◆ Work order
Note every line in the entries that contains the string "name", and copy it.

◆ Data for processing
Content starts

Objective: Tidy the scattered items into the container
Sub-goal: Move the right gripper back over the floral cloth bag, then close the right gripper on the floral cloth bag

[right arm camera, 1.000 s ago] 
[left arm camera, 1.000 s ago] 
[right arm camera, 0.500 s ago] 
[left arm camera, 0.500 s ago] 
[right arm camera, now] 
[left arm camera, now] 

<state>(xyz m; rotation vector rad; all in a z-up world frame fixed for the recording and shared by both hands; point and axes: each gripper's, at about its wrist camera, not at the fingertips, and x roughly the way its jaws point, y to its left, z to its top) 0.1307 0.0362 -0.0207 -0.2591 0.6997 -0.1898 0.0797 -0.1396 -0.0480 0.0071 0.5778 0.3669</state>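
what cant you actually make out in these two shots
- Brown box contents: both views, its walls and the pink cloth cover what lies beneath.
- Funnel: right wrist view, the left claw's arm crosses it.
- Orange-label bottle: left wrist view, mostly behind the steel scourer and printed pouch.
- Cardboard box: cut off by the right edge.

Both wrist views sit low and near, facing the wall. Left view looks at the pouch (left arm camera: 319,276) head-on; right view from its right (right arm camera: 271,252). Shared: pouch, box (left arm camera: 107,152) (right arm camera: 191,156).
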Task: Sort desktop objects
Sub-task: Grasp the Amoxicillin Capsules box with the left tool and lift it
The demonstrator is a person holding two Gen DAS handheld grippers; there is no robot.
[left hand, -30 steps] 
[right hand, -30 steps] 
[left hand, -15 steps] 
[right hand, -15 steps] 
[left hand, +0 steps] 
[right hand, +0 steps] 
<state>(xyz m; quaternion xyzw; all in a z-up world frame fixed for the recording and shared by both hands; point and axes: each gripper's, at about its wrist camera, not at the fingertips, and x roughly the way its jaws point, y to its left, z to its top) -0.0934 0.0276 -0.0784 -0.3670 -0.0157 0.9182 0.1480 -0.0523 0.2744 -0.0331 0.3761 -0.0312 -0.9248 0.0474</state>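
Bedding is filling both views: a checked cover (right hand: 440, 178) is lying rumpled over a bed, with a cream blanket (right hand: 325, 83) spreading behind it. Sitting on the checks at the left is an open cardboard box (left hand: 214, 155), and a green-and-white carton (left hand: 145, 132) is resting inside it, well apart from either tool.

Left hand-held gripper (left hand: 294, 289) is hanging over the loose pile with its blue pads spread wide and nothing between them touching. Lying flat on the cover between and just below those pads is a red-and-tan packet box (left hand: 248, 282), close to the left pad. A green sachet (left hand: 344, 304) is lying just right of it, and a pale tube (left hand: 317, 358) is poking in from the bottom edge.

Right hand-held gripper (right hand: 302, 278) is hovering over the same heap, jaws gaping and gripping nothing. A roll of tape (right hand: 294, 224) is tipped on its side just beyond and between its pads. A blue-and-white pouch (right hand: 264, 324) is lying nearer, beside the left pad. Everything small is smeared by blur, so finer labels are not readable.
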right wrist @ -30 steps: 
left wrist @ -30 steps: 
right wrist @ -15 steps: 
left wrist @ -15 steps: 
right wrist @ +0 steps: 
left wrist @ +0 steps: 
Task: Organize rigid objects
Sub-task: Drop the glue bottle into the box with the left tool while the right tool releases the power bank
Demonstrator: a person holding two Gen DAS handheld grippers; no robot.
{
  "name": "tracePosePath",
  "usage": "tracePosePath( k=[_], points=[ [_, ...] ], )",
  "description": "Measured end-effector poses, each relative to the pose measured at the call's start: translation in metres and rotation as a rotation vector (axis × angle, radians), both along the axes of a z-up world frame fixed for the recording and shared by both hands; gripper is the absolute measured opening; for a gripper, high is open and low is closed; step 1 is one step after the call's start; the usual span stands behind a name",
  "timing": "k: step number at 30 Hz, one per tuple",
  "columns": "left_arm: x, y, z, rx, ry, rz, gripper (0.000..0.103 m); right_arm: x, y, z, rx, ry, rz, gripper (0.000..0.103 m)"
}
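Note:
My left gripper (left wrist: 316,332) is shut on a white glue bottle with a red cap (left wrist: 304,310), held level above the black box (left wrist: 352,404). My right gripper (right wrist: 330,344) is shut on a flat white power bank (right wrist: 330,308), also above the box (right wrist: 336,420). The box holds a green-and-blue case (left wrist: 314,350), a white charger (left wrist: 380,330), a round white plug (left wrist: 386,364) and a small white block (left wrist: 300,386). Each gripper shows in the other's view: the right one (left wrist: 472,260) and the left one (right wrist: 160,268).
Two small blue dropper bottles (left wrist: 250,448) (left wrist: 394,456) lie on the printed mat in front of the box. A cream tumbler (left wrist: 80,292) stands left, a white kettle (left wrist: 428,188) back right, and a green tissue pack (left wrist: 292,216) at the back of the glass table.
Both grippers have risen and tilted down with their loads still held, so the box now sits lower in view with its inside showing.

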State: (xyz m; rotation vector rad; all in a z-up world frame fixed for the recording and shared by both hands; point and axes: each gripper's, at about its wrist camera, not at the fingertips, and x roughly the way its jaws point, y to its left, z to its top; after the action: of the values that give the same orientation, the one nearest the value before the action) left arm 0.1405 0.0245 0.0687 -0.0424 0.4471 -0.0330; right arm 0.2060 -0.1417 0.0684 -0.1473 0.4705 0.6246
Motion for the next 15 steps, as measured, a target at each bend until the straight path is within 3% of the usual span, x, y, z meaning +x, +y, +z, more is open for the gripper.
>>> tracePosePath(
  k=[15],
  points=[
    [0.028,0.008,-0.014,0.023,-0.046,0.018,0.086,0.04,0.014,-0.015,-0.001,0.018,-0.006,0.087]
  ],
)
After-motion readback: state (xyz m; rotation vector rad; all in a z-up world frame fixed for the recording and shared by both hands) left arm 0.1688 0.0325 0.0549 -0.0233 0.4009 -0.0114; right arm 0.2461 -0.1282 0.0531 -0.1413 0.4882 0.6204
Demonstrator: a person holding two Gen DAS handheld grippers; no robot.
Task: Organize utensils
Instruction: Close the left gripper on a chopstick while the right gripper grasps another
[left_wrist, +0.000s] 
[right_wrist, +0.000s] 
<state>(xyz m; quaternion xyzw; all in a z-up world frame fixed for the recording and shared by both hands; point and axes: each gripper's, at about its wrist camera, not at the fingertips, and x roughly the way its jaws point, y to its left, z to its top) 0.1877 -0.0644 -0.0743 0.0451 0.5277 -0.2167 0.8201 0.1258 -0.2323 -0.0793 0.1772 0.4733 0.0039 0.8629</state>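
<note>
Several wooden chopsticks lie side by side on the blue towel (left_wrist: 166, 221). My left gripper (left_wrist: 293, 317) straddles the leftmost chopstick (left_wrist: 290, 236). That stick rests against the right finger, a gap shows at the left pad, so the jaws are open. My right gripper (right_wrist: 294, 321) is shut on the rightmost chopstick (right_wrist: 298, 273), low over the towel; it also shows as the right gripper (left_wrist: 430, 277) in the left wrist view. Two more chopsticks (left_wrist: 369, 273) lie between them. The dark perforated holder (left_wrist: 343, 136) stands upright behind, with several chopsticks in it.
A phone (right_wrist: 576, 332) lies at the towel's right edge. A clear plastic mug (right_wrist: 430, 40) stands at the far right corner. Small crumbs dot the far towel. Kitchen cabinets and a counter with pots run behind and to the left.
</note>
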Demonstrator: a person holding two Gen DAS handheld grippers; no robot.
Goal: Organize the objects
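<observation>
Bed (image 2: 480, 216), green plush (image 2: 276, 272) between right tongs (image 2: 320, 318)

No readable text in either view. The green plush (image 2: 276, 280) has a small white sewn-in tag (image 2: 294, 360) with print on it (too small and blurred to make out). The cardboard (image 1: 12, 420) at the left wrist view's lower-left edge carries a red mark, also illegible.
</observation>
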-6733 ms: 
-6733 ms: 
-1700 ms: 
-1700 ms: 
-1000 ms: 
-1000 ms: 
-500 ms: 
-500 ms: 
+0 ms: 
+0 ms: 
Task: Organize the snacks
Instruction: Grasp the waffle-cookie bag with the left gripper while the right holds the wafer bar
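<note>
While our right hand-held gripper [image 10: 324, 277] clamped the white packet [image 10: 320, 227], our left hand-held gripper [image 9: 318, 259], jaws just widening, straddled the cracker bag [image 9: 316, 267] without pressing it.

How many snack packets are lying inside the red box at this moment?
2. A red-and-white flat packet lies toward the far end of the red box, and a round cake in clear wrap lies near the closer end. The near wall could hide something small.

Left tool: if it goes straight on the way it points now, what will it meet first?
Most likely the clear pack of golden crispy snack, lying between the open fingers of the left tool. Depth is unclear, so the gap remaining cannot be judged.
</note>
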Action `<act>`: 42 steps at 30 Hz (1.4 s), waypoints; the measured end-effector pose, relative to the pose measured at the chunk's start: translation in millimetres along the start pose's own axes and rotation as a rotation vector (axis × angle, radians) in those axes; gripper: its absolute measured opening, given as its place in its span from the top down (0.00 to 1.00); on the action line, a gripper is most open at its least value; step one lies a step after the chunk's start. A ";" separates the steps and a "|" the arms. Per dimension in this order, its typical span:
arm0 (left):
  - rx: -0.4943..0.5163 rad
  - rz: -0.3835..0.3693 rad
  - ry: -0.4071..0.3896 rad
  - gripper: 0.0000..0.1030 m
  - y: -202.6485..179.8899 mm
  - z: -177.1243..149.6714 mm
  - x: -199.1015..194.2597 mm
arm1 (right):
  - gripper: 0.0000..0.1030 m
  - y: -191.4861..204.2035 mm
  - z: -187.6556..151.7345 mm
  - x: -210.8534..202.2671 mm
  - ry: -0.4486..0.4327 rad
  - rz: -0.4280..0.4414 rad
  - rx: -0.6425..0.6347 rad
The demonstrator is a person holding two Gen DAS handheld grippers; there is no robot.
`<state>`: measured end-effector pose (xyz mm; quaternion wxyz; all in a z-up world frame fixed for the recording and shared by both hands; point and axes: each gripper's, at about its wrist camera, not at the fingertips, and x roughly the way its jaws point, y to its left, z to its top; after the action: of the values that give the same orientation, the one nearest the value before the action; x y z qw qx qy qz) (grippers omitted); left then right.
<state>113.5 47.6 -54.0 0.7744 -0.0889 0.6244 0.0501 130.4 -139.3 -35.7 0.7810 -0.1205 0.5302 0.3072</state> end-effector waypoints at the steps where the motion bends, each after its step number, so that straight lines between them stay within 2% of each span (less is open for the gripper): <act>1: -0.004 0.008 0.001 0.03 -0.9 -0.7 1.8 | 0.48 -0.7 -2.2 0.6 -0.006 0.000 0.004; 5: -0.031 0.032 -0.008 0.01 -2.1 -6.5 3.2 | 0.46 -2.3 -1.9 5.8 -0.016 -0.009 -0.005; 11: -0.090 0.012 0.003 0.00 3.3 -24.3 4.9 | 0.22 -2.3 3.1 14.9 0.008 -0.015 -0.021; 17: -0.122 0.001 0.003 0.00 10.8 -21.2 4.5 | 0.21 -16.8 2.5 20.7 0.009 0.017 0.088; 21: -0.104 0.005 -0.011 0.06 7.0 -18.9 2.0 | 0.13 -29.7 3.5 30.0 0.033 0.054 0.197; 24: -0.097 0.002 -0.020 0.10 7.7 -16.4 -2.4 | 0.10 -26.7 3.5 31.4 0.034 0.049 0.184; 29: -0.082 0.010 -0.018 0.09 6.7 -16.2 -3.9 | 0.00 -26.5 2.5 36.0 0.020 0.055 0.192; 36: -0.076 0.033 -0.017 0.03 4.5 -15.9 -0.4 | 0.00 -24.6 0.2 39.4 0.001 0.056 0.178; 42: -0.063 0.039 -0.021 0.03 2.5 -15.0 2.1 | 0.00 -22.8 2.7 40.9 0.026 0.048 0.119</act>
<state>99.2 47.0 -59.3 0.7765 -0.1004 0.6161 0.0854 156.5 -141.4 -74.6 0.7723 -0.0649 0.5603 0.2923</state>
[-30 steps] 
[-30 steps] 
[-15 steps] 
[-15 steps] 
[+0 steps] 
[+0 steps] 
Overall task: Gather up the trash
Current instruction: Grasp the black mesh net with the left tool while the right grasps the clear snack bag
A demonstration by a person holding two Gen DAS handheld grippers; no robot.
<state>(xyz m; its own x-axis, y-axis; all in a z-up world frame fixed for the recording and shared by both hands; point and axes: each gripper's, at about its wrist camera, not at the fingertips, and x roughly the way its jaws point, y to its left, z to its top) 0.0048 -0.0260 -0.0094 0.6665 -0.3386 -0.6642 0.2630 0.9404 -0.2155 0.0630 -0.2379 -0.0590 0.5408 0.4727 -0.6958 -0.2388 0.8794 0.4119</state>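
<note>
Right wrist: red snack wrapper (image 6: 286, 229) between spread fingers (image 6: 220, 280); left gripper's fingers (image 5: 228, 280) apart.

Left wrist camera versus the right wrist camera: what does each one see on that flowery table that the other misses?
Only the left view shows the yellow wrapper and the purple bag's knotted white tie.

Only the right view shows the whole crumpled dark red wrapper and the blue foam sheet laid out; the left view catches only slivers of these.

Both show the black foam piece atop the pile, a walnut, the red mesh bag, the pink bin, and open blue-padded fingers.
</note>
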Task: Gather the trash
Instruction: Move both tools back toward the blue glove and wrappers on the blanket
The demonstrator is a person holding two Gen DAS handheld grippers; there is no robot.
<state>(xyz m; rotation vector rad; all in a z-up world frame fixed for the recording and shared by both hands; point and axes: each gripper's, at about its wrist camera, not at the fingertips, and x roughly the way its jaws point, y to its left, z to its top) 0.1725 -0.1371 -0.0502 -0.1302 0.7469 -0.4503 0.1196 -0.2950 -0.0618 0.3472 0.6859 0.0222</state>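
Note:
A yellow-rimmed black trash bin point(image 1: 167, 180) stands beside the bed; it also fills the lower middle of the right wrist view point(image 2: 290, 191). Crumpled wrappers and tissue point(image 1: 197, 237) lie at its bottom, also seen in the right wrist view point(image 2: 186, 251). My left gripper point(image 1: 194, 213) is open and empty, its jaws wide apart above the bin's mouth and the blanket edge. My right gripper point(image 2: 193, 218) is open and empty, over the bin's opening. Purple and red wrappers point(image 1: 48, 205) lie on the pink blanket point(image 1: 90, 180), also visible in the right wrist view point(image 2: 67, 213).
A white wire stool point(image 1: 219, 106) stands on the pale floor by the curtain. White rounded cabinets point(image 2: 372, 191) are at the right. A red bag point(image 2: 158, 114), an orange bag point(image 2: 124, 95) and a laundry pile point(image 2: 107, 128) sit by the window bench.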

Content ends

◆ Response
  "name": "tracePosePath",
  "description": "Measured end-effector poses, each relative to the pose measured at the call's start: translation in metres and rotation as a rotation vector (axis × angle, radians), both along the axes of a z-up world frame fixed for the recording and shared by both hands; gripper is the absolute measured opening; for a gripper, high is open and low is closed; step 1 is one step after the call's start; the usual span stands behind a name",

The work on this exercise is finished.